Supply the number of lines in the data below that hold "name", and let that number be the whole answer.

═════ Recorded information

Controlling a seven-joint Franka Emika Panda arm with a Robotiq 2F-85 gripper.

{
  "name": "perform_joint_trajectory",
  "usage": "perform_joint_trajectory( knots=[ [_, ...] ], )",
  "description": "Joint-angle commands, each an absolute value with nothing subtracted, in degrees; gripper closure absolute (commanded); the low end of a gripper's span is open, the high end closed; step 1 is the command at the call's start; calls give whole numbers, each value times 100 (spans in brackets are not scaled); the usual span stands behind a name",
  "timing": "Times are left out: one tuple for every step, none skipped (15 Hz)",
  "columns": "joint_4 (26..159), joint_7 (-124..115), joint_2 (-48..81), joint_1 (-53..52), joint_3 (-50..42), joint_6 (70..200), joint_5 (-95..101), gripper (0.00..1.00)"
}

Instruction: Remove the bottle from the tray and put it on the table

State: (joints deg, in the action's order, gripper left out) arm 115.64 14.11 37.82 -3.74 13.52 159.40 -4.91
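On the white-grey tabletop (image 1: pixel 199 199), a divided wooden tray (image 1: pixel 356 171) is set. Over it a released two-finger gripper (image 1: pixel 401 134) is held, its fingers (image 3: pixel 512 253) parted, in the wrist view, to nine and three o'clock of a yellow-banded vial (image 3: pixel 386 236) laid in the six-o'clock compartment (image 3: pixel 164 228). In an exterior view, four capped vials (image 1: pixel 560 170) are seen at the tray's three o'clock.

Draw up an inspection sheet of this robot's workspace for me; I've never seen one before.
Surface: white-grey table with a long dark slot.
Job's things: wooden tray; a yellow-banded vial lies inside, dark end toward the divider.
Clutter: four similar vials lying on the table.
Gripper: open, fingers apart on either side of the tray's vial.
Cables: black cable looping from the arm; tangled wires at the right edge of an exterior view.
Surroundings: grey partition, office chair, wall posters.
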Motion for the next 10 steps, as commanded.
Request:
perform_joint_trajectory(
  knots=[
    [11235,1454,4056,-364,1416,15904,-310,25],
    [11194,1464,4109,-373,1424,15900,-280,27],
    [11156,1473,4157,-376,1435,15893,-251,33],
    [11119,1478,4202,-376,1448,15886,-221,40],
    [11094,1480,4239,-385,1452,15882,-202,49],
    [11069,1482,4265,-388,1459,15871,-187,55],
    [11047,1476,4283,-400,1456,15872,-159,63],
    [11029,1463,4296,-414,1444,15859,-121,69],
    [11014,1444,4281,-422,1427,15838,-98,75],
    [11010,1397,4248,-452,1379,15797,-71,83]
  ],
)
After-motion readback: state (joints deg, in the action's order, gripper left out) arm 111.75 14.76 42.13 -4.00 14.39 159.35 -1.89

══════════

Written solution:
2